SOLUBILITY: No precipitation of the test substance was found with and without S9 mix.

TOXICITY: A weak bacteriotoxic effect was occasionally observed depending on the strain and test conditions from about 2500 μg/plate onward.

MUTAGENICITY: A relevant increase in the number of his+ or trp+ revertants (factor ≥ 2: TA 100, TA 98 and E.coli WP2 uvrA or factor ≥ 3: TA 1535 and TA 1537) was not observed in the standard plate test or in the preincubation test without S9 mix or after the addition of a metabolizing system.

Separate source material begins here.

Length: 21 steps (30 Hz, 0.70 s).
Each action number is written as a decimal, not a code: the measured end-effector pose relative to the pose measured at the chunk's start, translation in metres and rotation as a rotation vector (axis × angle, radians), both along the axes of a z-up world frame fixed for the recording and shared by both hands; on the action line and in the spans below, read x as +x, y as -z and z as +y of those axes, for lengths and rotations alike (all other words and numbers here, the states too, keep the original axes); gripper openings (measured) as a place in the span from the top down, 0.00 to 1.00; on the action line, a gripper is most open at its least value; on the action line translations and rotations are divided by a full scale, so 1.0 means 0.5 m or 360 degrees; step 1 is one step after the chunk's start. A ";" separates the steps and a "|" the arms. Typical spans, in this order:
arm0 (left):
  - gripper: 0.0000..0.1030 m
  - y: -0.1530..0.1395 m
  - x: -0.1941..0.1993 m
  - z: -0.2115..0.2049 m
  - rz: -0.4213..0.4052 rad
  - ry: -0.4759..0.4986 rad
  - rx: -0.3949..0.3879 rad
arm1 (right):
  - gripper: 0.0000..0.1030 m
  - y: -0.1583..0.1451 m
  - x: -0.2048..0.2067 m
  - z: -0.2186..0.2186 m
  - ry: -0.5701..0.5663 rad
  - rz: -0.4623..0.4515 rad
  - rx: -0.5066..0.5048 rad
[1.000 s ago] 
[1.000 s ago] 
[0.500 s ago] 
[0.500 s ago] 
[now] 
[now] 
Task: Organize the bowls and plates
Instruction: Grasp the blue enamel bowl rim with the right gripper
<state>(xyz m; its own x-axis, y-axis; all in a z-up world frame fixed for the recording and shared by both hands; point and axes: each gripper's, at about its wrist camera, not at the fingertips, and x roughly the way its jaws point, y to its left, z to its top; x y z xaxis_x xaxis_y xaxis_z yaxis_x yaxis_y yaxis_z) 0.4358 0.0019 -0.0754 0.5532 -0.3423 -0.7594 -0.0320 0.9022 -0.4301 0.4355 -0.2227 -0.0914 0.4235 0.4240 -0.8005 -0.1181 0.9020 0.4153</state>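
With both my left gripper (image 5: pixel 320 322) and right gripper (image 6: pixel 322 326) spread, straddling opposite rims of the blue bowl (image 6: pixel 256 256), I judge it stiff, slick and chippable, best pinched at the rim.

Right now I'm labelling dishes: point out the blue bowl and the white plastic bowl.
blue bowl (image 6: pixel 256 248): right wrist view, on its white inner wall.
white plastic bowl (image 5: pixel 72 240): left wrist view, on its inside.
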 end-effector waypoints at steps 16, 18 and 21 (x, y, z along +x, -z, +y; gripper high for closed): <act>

CONCLUSION: Under the experimental conditions of this study, the test substance is not mutagenic in the Salmonella typhimurium/Escherichia coli reverse mutation assay in the absence and the presence of metabolic activation.